§ Try it
Scan the records and identify every line in which the string "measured" occurs, then return those lines.

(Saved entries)
# # #

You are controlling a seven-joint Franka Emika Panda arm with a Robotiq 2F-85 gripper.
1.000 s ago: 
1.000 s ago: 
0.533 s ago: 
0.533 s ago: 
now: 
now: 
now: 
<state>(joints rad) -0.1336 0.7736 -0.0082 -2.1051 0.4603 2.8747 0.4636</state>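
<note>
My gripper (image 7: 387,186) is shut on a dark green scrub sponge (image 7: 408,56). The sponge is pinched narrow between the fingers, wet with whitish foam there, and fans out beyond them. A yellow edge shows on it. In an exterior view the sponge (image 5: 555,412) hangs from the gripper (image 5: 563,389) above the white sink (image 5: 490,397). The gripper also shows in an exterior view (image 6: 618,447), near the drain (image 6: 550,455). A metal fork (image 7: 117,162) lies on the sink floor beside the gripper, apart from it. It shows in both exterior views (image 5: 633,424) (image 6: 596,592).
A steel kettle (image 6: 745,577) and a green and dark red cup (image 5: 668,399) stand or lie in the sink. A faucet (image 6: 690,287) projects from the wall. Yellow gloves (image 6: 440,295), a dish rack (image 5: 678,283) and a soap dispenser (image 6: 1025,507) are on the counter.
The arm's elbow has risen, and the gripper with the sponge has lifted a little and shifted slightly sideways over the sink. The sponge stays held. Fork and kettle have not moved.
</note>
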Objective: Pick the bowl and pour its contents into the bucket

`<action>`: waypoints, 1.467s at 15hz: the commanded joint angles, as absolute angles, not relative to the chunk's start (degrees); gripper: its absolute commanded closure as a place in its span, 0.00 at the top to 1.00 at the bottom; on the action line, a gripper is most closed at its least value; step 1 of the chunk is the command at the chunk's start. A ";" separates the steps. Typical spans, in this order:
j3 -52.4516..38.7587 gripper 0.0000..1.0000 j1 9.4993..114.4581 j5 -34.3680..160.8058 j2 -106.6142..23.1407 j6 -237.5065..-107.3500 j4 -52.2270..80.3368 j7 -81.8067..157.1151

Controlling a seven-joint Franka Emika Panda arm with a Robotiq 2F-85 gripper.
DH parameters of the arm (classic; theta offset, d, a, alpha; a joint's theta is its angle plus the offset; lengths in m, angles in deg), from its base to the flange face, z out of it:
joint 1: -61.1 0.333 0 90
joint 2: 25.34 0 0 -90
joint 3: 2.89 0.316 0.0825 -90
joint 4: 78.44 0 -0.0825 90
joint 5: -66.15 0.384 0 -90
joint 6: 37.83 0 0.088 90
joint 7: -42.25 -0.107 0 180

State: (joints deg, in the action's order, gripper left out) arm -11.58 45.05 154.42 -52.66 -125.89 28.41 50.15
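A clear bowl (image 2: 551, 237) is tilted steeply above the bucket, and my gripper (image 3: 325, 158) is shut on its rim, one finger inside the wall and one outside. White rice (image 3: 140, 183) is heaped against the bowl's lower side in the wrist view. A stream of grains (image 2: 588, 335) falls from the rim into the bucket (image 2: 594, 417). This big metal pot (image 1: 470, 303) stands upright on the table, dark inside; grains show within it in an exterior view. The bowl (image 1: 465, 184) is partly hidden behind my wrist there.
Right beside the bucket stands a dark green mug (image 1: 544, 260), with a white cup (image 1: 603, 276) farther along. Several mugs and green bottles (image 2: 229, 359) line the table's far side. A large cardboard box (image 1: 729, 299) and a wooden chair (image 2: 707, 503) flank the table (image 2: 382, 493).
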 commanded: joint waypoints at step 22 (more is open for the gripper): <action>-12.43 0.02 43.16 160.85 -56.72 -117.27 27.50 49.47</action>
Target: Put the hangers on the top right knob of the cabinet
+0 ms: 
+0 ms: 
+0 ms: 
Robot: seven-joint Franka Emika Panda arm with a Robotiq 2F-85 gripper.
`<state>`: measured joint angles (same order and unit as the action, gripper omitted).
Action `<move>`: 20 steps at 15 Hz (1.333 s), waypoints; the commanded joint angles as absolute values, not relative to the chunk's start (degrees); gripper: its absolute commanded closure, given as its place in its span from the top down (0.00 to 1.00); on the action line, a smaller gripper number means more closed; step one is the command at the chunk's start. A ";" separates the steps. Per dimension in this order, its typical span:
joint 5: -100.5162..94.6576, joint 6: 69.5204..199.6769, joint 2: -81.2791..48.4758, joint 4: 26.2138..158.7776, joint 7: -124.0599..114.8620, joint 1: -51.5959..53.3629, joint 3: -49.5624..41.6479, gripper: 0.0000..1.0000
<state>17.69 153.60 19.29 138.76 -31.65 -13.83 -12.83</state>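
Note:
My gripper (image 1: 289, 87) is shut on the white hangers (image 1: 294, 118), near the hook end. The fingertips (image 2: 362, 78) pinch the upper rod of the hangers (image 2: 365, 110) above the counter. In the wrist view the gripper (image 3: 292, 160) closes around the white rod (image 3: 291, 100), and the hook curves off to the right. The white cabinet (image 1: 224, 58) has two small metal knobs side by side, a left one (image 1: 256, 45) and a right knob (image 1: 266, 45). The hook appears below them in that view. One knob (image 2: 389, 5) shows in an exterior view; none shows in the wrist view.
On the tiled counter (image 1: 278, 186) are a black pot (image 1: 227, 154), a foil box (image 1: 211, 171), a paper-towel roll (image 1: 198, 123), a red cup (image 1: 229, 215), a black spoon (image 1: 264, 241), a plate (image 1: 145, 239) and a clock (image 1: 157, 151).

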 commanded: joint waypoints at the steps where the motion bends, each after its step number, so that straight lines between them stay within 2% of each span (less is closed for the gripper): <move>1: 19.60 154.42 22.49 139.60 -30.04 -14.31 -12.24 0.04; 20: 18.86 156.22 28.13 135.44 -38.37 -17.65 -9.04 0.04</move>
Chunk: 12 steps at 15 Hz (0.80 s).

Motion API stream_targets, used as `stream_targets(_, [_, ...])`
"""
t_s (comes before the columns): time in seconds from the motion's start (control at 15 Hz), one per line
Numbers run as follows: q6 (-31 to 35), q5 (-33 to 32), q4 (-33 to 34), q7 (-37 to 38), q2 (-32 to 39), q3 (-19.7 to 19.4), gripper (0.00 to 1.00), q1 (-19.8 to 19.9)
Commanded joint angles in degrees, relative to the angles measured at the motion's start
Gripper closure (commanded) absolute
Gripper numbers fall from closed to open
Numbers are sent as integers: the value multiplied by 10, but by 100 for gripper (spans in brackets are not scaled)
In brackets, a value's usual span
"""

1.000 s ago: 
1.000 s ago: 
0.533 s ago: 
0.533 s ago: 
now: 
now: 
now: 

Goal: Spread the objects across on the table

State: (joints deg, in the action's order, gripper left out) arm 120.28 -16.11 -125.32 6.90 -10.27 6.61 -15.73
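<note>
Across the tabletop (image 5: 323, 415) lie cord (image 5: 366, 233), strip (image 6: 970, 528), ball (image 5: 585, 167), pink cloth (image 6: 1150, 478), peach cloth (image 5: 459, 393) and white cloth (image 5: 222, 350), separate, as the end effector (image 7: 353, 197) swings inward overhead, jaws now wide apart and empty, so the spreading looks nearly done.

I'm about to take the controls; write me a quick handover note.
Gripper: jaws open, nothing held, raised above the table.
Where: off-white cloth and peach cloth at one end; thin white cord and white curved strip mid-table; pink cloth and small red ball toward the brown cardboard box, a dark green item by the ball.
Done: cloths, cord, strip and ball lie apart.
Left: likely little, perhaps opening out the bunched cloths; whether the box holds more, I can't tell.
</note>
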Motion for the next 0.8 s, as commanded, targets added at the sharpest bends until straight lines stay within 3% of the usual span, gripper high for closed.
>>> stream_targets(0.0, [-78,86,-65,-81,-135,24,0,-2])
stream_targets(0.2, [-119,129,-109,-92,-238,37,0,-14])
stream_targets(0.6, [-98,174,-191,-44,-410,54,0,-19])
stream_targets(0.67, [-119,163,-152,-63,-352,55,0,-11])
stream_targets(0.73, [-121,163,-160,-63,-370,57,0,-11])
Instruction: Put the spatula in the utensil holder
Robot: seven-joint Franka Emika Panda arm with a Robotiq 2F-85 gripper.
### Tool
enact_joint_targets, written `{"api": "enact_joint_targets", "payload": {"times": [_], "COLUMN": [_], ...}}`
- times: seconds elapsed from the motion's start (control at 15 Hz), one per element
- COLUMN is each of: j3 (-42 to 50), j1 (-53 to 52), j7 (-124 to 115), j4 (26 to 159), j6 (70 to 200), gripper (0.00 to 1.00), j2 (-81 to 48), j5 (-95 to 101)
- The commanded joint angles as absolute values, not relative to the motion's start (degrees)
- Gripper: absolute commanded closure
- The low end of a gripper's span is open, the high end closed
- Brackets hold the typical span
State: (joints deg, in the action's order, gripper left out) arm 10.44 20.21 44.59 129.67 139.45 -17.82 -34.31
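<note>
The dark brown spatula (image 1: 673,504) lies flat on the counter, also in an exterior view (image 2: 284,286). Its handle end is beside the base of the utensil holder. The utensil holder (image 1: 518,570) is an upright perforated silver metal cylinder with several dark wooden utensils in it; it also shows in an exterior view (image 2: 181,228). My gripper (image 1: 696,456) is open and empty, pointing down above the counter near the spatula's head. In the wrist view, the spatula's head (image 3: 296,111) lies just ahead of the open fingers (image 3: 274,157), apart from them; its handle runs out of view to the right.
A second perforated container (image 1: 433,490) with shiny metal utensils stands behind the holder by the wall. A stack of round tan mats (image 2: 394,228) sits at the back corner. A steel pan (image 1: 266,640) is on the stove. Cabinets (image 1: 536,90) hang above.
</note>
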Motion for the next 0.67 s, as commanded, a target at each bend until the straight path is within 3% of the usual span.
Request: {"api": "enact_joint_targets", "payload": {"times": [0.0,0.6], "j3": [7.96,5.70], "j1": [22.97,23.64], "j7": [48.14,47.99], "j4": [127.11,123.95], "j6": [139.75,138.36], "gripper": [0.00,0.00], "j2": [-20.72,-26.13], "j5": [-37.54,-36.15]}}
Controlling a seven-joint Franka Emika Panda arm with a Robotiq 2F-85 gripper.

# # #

§ Exercise result
`<state>`: measured joint angles (same order and unit as the action, gripper omitted).
Commanded joint angles in degrees, relative to the angles measured at the motion's start

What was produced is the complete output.